Assignment: Output exactly what appears from the line containing "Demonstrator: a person" to the end of the data below, and nothing more.

■ ■ ■

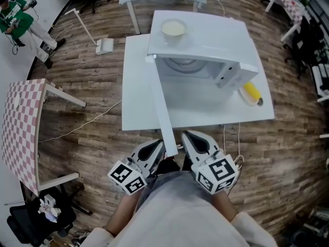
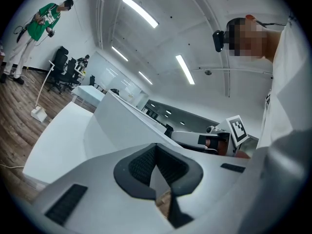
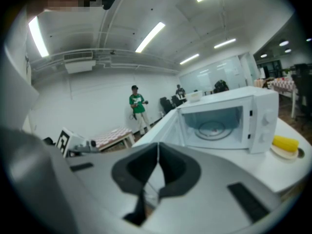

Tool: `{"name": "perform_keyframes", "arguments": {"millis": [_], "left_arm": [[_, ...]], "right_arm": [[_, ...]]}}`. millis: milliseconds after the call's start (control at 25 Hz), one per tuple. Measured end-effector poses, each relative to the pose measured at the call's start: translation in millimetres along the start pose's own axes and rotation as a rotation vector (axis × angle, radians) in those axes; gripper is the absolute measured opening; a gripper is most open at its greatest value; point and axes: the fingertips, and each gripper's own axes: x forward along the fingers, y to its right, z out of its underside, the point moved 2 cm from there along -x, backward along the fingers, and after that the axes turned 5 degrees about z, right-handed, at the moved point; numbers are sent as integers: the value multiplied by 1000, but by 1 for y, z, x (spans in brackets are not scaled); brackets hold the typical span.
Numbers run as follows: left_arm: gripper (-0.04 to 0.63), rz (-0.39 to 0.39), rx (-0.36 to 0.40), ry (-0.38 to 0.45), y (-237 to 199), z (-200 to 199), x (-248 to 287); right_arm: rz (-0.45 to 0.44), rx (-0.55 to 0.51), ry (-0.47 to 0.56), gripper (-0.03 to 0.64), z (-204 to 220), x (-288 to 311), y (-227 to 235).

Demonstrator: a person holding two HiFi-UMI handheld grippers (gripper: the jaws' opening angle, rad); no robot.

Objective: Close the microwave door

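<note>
Readable text: none was legible.
Left marker cube [image 1: 127, 178], in front of the microwave [image 1: 205, 40]: black-and-white square pattern only.
Right marker cube [image 1: 218, 173], in front of the microwave: likewise.
Microwave control panel [image 3: 265, 116]: markings were too small to read.

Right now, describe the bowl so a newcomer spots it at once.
On the white table stands a white microwave oven, door open. The round cream bowl sits on its roof, the only thing up there; the yellow item lies lower, on a small plate beside the microwave.
</note>
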Motion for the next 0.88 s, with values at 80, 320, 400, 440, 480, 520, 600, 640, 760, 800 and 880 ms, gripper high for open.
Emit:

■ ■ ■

Response to the task:
Demonstrator: a person holding two HiFi-UMI handheld grippers (gripper: the jaws' opening angle, rad); no robot.

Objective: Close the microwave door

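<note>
Readable text: none was legible.
Left marker cube [image 1: 127, 178], in front of the microwave [image 1: 205, 40]: black-and-white square pattern only.
Right marker cube [image 1: 218, 173], in front of the microwave: likewise.
Microwave control panel [image 3: 265, 116]: markings were too small to read.

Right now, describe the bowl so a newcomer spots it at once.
On the white table stands a white microwave oven, door open. The round cream bowl sits on its roof, the only thing up there; the yellow item lies lower, on a small plate beside the microwave.
</note>
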Motion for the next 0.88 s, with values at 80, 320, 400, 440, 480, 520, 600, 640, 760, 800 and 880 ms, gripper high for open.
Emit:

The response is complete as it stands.